Os dias passam. Livro, seriado, calor. Já não trabalho (enquanto geração de renda) há semanas. Pudemos nos organizar pra fazer assim e agradeço todos os dias pelo privilégio, escolha e planejamento. Cozinho pouco, lavar a louça ficou no passado pré barriga encostando na pia. O corpo pesa, minutos em pé cobram seu preço no fim do dia. Encontrar posição pra deitar é uma saga.
Estar hipopótama não é nada delicado, mas é de uma delicadeza infinita.
Percebo que já não me culpo por "não ter feito nada".
Faço, na pausa, o invisível e inexplicável: minha filha.
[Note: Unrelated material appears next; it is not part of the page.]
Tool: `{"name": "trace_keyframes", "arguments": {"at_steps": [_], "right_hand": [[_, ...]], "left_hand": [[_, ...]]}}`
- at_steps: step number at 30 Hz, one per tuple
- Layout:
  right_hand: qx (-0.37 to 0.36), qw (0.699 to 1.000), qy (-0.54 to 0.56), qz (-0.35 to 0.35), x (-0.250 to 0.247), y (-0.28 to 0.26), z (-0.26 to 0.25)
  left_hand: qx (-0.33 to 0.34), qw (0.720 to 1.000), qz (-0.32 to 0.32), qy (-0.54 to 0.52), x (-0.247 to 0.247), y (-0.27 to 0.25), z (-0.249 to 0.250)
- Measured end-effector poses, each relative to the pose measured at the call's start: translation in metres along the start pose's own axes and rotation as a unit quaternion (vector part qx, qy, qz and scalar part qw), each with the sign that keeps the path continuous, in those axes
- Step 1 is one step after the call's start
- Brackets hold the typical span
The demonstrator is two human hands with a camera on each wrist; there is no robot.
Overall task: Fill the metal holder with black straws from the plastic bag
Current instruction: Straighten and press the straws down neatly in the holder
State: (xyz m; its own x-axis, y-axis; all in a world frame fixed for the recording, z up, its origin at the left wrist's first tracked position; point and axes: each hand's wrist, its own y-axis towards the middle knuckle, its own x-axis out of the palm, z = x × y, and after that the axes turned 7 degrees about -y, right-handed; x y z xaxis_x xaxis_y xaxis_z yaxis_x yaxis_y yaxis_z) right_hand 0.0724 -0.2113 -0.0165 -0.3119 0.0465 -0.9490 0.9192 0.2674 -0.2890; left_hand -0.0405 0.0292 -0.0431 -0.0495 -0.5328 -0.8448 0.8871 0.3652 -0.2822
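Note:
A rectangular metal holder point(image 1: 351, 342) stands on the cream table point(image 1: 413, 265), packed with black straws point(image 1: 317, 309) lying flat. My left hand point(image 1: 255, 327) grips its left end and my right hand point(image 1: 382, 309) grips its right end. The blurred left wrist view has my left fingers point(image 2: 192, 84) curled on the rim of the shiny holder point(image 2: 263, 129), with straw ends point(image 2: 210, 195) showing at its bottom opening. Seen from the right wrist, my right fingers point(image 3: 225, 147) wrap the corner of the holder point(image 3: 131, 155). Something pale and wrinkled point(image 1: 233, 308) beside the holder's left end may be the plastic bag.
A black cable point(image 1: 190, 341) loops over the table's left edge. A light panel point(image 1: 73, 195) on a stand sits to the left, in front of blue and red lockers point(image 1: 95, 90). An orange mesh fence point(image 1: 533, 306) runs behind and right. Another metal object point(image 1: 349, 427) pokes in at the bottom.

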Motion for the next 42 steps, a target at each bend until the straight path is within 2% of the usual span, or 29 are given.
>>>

Estou fazendo o futuro da humanidade, bem quando precisamos de humanos melhores. Estou doando tudo de mim, - minhas taxas de ferro que o digam! - pra que esse futuro chegue com confiança, alegria, respeito, amor e possa construir uma realidade mais bonita.
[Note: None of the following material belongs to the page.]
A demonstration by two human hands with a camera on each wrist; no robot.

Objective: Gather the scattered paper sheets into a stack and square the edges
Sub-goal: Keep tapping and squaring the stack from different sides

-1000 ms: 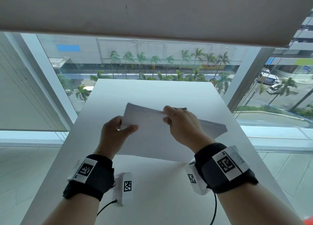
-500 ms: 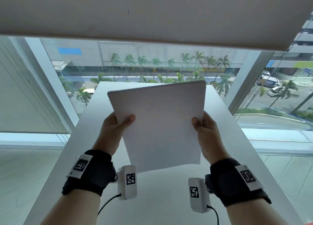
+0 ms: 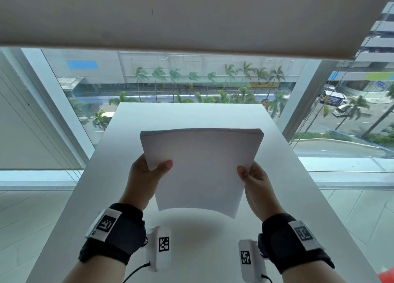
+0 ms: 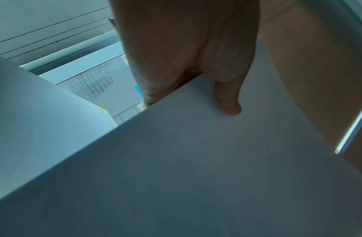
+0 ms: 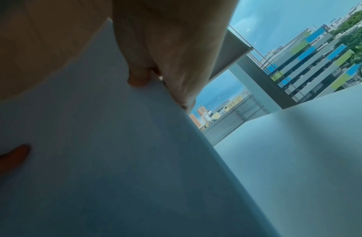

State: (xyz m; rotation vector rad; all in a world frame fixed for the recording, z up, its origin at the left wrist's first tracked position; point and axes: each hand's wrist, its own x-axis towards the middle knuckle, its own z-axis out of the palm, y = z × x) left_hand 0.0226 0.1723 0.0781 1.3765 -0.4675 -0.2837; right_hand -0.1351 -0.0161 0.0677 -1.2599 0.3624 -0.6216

O quão diferente isso é do trabalho invisível feito por tantas diariamente? Cozinhar, lavar, passar, varrer. O trabalho de casa, o trabalho de cuidar. Ainda feito majoritariamente por mulheres.
O trabalho invisível do autoconhecimento, de olhar pra si e ir além dos mecanismos destrutivos. Trabalho também ainda feito majoritariamente por mulheres. Energia feminina, do cuidado, dos mistérios, do tempo cíclico.
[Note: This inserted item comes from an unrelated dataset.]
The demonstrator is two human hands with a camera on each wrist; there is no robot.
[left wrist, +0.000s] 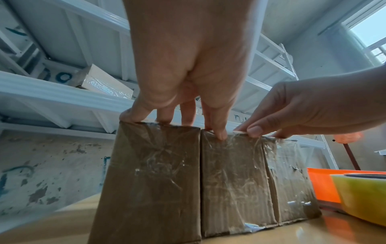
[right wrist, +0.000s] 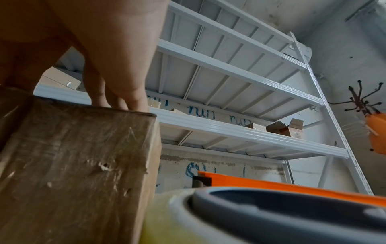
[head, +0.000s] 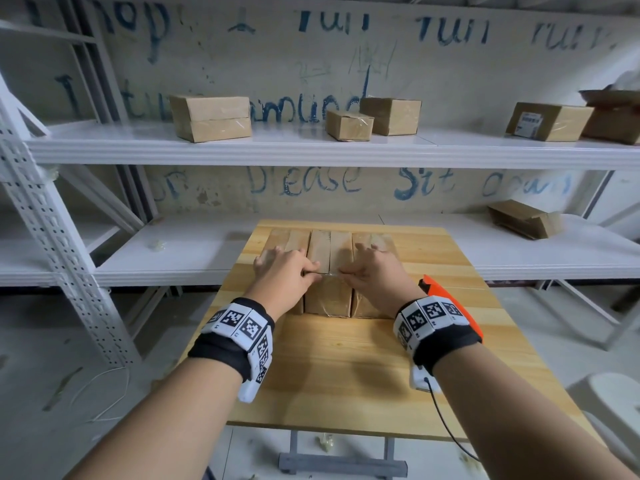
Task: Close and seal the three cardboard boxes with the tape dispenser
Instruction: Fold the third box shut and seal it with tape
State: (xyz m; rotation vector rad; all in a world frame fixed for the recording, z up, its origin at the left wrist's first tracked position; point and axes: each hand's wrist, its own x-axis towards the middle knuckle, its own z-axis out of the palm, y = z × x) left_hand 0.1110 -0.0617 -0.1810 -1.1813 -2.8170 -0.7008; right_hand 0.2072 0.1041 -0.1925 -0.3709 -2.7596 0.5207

Por muito tempo, o tempo e energia dedicados ao cuidado e autoconhecimento foram, pra mim, inferiores aos colocados em produzir e gerar renda. Uma lógica do fazer pra fora, fálica, que se relaciona com a energia masculina de produtividade e tempo linear.
Carrego em meu útero uma pessoa com útero. Sinto alegria - e responsabilidade - de transmitir à minha filha desde já a sacralidade do trabalho ainda invisível, fora da economia de mercado, fora do que podemos metrificar. E isso me parece profundamente feminista.
Escolhi essa foto (dentre as muitas feitas pela amiga e artista @helenapcooper ) porque tem algo de ancestral nela. Todas as mulheres de minha ancestralidade - e da sua também - viveram esse fazer invisível. Honro cada ventre-lar, em especial de minhas avós, mãe e irmãs. Não fazia ideia do tanto que viveram!